Find every line of the listing below where "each" appears, and copy it.

══════════════════════════════

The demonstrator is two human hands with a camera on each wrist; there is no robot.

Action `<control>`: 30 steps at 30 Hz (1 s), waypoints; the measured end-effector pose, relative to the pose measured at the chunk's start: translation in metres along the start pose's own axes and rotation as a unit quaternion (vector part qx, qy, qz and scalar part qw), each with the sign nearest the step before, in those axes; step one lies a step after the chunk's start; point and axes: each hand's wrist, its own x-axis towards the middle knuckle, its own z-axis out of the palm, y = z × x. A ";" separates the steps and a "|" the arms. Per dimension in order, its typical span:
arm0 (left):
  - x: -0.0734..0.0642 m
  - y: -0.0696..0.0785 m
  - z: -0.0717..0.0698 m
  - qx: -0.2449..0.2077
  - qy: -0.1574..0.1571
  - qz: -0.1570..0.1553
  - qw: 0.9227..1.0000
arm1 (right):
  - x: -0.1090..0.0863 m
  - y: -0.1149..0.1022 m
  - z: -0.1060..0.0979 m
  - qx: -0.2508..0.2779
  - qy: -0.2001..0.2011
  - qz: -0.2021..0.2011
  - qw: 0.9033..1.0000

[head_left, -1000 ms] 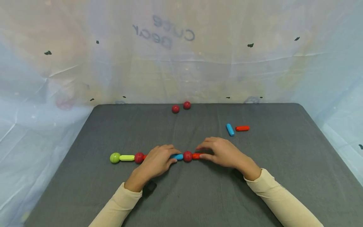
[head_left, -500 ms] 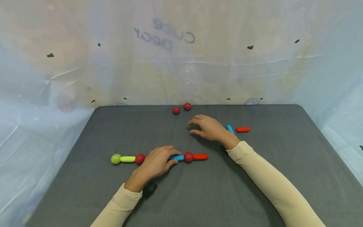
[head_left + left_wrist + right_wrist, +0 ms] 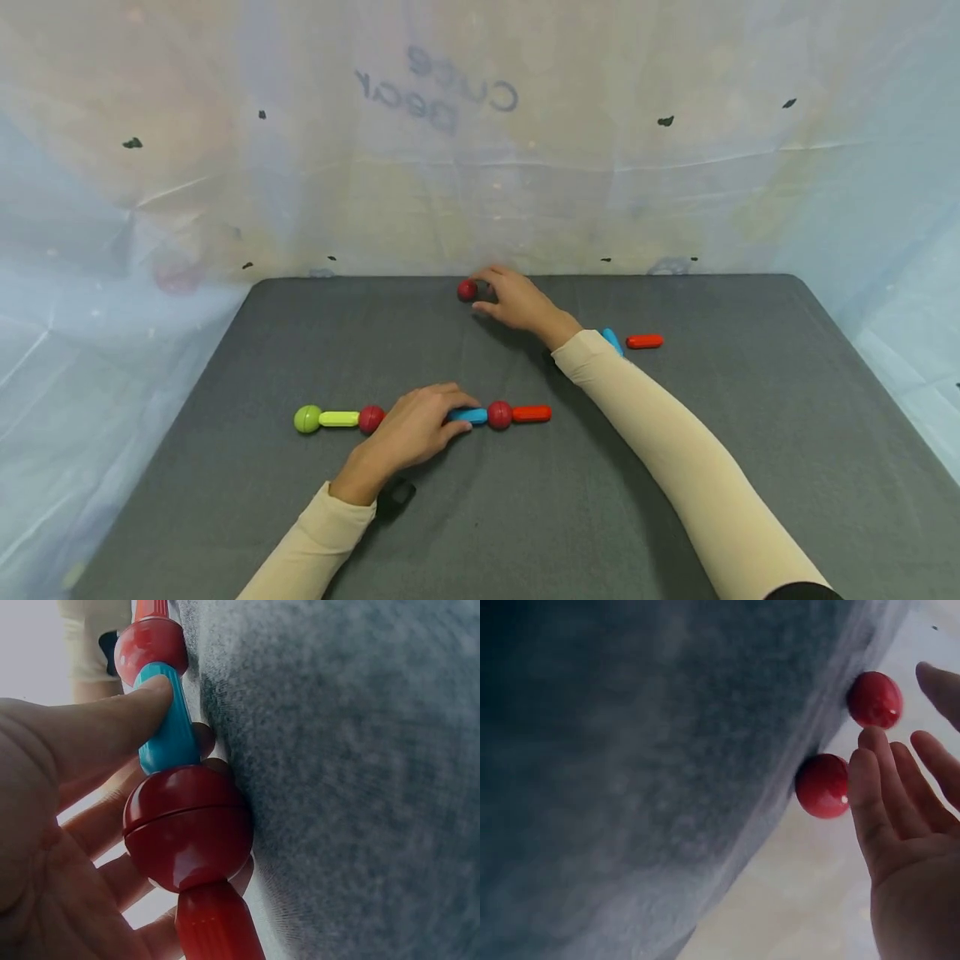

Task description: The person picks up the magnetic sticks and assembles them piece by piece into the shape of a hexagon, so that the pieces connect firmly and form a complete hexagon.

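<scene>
A row of joined balls and rods lies across the table: green ball (image 3: 307, 419), yellow-green rod (image 3: 339, 419), red ball (image 3: 371, 419), then past the left hand a blue rod (image 3: 171, 742), another red ball (image 3: 499, 415) and a red rod (image 3: 532, 413). My left hand (image 3: 411, 429) pinches the blue rod between thumb and fingers; it hides the row's middle, where the left wrist view shows a red ball (image 3: 187, 829). My right hand (image 3: 517, 302), fingers spread, is at two loose red balls (image 3: 875, 700) by the far edge; in the head view it covers one.
A loose blue rod (image 3: 612, 341), partly behind the right sleeve, and a loose red rod (image 3: 644, 342) lie at the right. Behind the far edge of the grey table (image 3: 360, 333) hangs a pale sheet (image 3: 570, 192).
My right hand has left the row's red end rod and moved away to the loose red balls at the far edge. The left hand keeps its hold on the blue rod.
</scene>
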 end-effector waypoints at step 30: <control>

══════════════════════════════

Exercise result:
The demonstrator is two human hands with a camera on each wrist; there is no robot.
Action `<control>`: 30 steps at 30 Hz (1 s), waypoints; the measured end-effector pose, relative to the pose measured at the chunk's start: translation in metres along the start pose's own axes and rotation as a unit quaternion (vector part qx, qy, qz and scalar part qw), each with the sign nearest the step before, in those axes; step one lies a step after the chunk's start; point and axes: each hand's wrist, its own x-axis towards the middle knuckle, its own z-axis out of the palm, y = z × x. A ";" separates the steps and a "|" the arms. Per dimension in order, its typical span:

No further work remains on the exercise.